Choosing the correct instruction for the operation and partitioning
the desired kernel between both the register files are the first
challenges in optimizing for the pipeline.
Intel Wireless MMX instructions are relatively orthogonal; that is,
each instruction supports the same operations on different data types -
byte, half-word, and word. Based on the algorithmic need of the kernel,
selecting the correct data types offers you the most efficient use of
the resources.
For example, if the required accuracy for an algorithm is only
16-bit data, you can use a 16-bit data type and process four data
samples concurrently using Intel Wireless MMX Technology. However, when
using 32-bit data, you meet the accuracy requirement, but you can enjoy
only two-way concurrency.
Choosing the
Right Sequence. Intel XScale microarchitecture with Intel
Wireless MMX technology has two processing pipelines. Resource and
data-dependency hazards introduce inefficiencies into the system,
since, for the duration of the stalls, the concurrency between the pipe
stages is not utilized, thus hurting performance and power.

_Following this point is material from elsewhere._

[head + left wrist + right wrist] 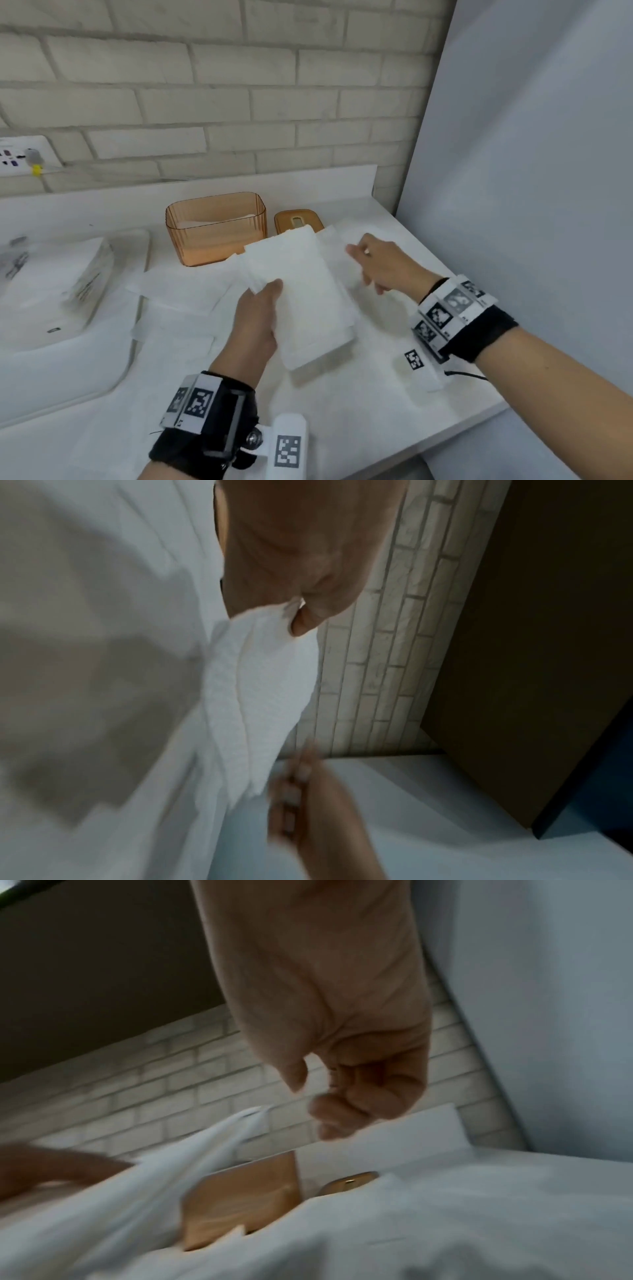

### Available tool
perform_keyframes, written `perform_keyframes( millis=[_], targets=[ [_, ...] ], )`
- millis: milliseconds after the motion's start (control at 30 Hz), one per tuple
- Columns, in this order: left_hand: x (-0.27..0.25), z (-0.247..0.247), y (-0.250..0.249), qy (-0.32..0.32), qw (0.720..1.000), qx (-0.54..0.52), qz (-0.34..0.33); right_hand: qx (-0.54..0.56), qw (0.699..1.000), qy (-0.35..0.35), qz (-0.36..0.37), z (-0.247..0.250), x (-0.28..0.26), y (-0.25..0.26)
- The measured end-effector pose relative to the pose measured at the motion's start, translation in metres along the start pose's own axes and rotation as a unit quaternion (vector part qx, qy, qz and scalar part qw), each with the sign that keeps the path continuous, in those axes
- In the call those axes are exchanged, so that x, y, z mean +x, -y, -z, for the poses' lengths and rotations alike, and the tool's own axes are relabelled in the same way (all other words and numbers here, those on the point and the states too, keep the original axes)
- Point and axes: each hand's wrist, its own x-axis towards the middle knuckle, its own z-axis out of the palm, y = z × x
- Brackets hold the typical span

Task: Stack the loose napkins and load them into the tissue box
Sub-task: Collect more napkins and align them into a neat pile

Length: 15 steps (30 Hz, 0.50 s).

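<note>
Stack: thick pile of white folded paper napkins (pixel 308 298), lifted above the worktop (pixel 428 404) near the box.
Left hand (pixel 257 322): grip clamped on the pile's edge, thumb on top, likely to keep sheets aligned.
Right hand (pixel 383 263): fingers curled, holding nothing.
Box: translucent orange ribbed plastic tissue box (pixel 215 229), lid off, ready for loading.

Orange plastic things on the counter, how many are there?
2: the ribbed, see-through orange plastic tissue box by the brick wall, and its flat orange lid just right of it, partly hidden behind the white napkin stack.
</note>
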Motion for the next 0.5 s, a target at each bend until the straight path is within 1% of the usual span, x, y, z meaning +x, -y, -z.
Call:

You can employ different techniques for instruction scheduling to
reduce such stalls. Instruction scheduling refers to the rearrangement
of a sequence of instructions for the purpose of helping to minimize
pipeline stalls.
When you are writing code in a high-level language, you cannot
specifically control the selection of the right instruction or the
selection of the right sequence of instructions. The compiler tool
chain can handle some of these concerns.
However, for performance-critical applications, critical and heavily
used routines might need to be written or optimized by hand in assembly
language or using intrinsic functions. The majority of this
optimization effort is spent in stall reduction.
Stall-Directed Instruction
Scheduling
The initial step in basic pipeline optimization is to understand the
pipeline and delay characteristics of each instruction. Two parameters
characterize an instruction:
1) Resource, or
issue, latency. When a functional unit is processing an
instruction, it can be busy for one or more cycles. Resource or issue
latency for an instruction is the number of cycles that the functional
unit will be busy before the next instruction using the same functional
unit can be scheduled.
2) Result
latency. Result latency for an instruction is the number of
cycles that the functional unit takes to produce the result. If two
instructions are back to back and the later instruction uses the data
produced by the earlier instruction, then the later instruction stalls
for the period of result latency.
The only way to solve the stall and hazard problem is to avoid it.
Stall avoidance is achieved by reordering instructions while
maintaining the same functionality.